56Como dijo Jameson, captar como histórico lo que suele pasar por natural implica, entre otras cosas, una afirmación de la libertad porque si en última instancia todo ha sido construido por los seres humanos a largo de la historia, entonces esos mismos seres también podrían llegar a cambiarlo todo. La asociación del historicismo con el determinismo es simplemente absurda. Otra afirmación marxista (de Terry Eagleton) relacionada con la anterior es que es más difícil cambiar hábitos humanos (que pasan por naturales) que fenómenos naturales. Hemos desarrollado poderes descomunales que nos permiten modificar la naturaleza (y que hasta podrían conducir al fin del mundo), pero no parece que seamos tan eficaces modificando la naturaleza histórica humana, los hábitos que hemos adquirido a lo largo de la historia. Eso explica justamente que sea más fácil imaginar el fin del mundo que el fin del capitalismo.

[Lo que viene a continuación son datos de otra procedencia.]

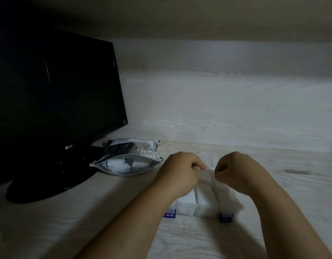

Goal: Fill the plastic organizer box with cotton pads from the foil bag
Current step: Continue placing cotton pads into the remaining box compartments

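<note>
Both hands are clamped on the same wad of cotton pads point(210, 175). The left hand point(180, 171) pinches it from one side and the right hand point(236, 171) from the other, fingers curled shut on the cotton, right above the plastic organizer box point(187, 207). The box sits mid-desk toward the near edge, showing white inside, with what look like blue latches point(226, 217) on its ends.

What I'd worry about: the pads look soft and clingy, so tugging them apart like this could shred one or send a few over the box wall onto the desk point(283, 184). The box looks like light clear plastic too, so a wrist bump would probably slide it. The foil bag point(127, 163) lies on its side at the back-left, right by the monitor point(55, 94) base. The end facing me might be open, but it's too dim to say. If it is, a careless grab could spill it.

Room-wise, there's lots of bare desk to the right, all the way to the back wall. The left side is cramped by the monitor.
</note>
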Motion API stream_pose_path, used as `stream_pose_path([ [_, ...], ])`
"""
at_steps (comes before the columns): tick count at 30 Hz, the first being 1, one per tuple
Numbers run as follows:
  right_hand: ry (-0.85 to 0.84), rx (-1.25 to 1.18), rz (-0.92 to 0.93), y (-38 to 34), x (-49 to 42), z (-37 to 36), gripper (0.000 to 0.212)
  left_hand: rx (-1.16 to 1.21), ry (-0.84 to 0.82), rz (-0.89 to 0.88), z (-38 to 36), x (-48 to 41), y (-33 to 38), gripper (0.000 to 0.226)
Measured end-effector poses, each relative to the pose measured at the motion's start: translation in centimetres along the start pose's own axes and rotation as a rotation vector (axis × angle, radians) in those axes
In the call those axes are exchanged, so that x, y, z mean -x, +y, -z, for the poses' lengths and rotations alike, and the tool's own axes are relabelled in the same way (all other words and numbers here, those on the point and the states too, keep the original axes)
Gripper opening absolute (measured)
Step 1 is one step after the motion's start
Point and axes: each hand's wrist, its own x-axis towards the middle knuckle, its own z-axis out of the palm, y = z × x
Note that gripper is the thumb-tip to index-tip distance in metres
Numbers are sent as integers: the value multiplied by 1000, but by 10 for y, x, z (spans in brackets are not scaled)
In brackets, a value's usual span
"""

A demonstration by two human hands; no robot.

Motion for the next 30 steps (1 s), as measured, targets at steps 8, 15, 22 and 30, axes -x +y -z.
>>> stream_pose_path([
  [8,119,-178,204,-19,6,-15,12,-135,196,72,19,13,-31,27],
  [15,95,-242,312,-33,9,-31,27,-351,206,315,46,13,-51,27],
  [22,92,-209,344,-34,6,-37,27,-519,25,383,54,3,-88,36],
  [30,122,-252,349,-31,4,-37,27,-502,-15,218,40,-3,-121,49],
])
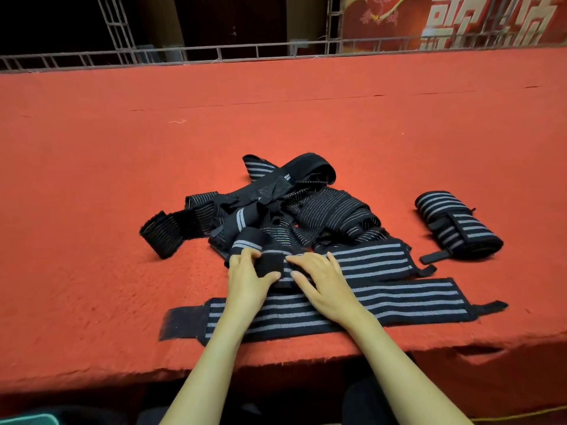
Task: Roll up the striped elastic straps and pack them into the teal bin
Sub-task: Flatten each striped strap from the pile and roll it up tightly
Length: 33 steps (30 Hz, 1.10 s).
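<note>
Left grip (248, 280) tight around rolled end of strap (374, 261); right grip (322, 286) flat, spread.

1. A red felt-covered platform (276, 127) filled most of the view; nap rough, w/ a faint seam (276, 101) across its far half.
2. The platform's near edge (478, 348) was ragged, felt frayed & sagging toward the right.
3. Along the platform's far edge ran a grey metal rail (214, 53), ladder-type truss laid flat.
4. Behind the platform, upper left, an upright truss section (115, 26) rose past the rail.
5. Behind the platform, center: dark backdrop (233, 19), approx. black, little detail.
6. Behind the platform, upper right: red banner (408, 23) w/ big white characters & a pale flower motif (377, 13).
7. Below the platform's front edge: deep shadow; a yellow cord (521, 414) at bottom right.
8. Light lay evenly on the platform top; the bkgd behind was much dimmer.
</note>
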Available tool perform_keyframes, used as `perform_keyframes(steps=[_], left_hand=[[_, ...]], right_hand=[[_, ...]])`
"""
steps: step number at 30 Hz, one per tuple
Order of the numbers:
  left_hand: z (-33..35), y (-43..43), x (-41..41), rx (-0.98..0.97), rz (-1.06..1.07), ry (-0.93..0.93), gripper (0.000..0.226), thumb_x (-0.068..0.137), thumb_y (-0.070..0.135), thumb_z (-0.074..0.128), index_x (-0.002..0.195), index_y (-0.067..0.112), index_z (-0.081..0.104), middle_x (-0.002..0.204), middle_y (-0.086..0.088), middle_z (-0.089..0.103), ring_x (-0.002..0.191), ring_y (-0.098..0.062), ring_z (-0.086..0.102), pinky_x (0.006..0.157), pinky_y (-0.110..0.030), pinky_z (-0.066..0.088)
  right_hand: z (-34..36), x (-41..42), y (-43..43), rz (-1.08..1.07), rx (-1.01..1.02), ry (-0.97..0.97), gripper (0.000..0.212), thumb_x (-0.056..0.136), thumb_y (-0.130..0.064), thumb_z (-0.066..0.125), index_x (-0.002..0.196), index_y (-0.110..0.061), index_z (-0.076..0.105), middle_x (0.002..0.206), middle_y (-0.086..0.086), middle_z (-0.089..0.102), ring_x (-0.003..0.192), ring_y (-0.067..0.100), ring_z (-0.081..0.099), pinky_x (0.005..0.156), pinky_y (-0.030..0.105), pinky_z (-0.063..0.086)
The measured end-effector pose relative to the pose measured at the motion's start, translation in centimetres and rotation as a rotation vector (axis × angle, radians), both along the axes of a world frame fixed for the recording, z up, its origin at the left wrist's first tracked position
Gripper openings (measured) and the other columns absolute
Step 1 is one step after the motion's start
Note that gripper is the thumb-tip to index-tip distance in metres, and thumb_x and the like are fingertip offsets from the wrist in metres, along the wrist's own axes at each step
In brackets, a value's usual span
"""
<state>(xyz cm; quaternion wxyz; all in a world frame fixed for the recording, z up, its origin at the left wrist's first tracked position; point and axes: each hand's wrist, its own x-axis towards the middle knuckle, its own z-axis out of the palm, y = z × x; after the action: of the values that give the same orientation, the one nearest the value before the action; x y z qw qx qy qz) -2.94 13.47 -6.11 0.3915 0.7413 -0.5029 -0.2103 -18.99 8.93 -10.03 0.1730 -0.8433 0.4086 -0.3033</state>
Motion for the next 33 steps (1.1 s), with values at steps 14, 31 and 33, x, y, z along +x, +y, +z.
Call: perform_keyframes(steps=[14, 31, 33], left_hand=[[-0.4, 0.1, -2.9, -0.069, 0.05, -0.006, 0.046, 0.078, 0.024, 0.072, 0.114, 0.014, 0.044, 0.118, -0.007, 0.046, 0.106, -0.025, 0.049, 0.087, -0.029, 0.035], [0.0, -1.5, -8.5, -0.33, -0.227, -0.246, 0.031, 0.085, 0.025, 0.066, 0.113, 0.012, 0.059, 0.112, 0.001, 0.056, 0.105, -0.016, 0.046, 0.094, -0.019, 0.033], [0.1, -1.3, -8.8, -0.306, -0.261, -0.122, 0.018, 0.092, 0.016, 0.055, 0.109, 0.011, 0.058, 0.108, 0.002, 0.06, 0.103, -0.014, 0.053, 0.094, -0.025, 0.04]], right_hand=[[0.1, -0.6, -0.4, -0.089, 0.06, -0.054, 0.05, 0.086, -0.055, 0.042, 0.12, -0.026, 0.064, 0.115, -0.014, 0.064, 0.111, 0.008, 0.051, 0.105, 0.03, 0.033], [4.6, -6.2, -1.7, -0.181, 0.463, -0.328, 0.019, 0.1, -0.031, 0.045, 0.104, -0.03, 0.063, 0.096, -0.01, 0.069, 0.093, 0.003, 0.064, 0.093, 0.032, 0.048], [4.9, -6.4, -1.8, -0.217, 0.478, -0.327, 0.018, 0.098, -0.036, 0.047, 0.102, -0.029, 0.063, 0.096, -0.01, 0.068, 0.09, 0.004, 0.064, 0.091, 0.034, 0.05]])
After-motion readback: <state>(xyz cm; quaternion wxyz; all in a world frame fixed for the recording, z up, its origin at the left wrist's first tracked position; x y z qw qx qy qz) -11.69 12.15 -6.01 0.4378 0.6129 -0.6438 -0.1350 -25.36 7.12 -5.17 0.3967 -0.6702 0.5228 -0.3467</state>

57Durante años he oído decir a amigos socialdemócratas que la crítica cultural marxista es desalentadora, pero los marxistas que yo he tratado no son gente amargada o desilusionada. Otra cosa es cómo conciben el futuro. Estar convencido de que el fin del mundo es más probable que el fin del capitalismo no te convierte en un pesimista. Al contrario, si ese es el futuro que se nos viene encima, entonces el pesimismo es un lujo que no nos podemos permitir (la frase es de Galeano y la cita a veces Jameson). Sin embargo, esto no significa que actuemos como se esperaría de un optimista. Por cierto, la matización que Jameson dio a la frase popular no se suele percibir. En “La ciudad futura” (New Left Review, 21, p. 103), dijo exactamente: “Alguien dijo una vez que era más fácil imaginar el fin del mundo que imaginar el fin del capitalismo. Ahora podemos corregir esta afirmación y asistir al intento de imaginar el capitalismo a través de la imaginación del fin del mundo”. La apostilla tiene su sentido: durante un tiempo se pudo imaginar un fin del mundo provocado por razones ajenas a la acción humana, ahora ya no. El capitalismo es el fin del mundo.

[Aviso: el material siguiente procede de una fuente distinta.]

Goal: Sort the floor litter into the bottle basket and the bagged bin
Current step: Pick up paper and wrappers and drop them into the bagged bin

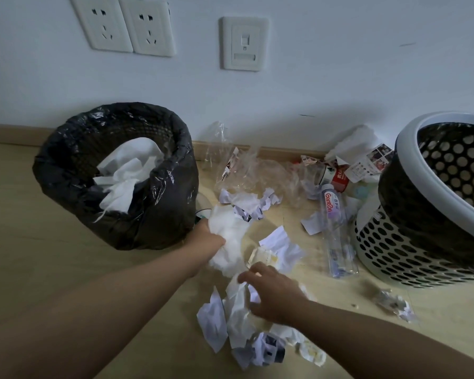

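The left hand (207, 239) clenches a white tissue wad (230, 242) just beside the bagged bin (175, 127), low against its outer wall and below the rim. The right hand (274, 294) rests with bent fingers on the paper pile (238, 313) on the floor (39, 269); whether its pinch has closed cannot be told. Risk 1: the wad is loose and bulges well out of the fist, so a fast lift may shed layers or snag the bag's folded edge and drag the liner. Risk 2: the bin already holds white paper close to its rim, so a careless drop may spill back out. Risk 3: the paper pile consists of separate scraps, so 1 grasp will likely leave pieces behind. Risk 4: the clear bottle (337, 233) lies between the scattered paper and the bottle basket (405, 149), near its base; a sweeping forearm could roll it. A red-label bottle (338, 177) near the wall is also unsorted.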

58La falta de ilusión y de esperanza, llámesele como se quiera, no genera infelicidad, por mucho que algunos proclamen lo contrario y traten de hacer negocios bastante rentables confundiendo el hecho de estar feliz con el hecho de tener fe en algo. Eagleton dice que es posible tener esperanza sin el sentimiento de que las cosas en general vayan a salir bien. Un optimista, en cambio, es alguien con una actitud jovial, pero sin ninguna razón para estar feliz. O sea, según Eagleton, el optimista no usa la cabeza, sino que simplemente se deja llevar por su temperamento. Algunos no pueden evitar ser optimistas, igual que otros no pueden evitar ser pesimistas; por lo tanto –dice–, los dos son igual de fatalistas. El optimista está “encadenado a su jovialidad, como el esclavo a su remo” (Esperanza sin optimismo, Madrid, Taurus, 2016). La esperanza, en cambio, es capaz de seleccionar características de una situación que la hacen creíble. De lo contrario, solo sería un presentimiento. “La esperanza deber ser falible, mientras que la alegría temperamental no lo es” (ibíd.). Tal como lo pinta Eagleton, el optimista es poco menos que un idiota crónico al que nada puede convencer de que este mundo es una tragedia y, sobre todo, un satisfecho y un conformista. Eagleton simplifica las cosas, y su noción de esperanza aún conserva ecos religiosos.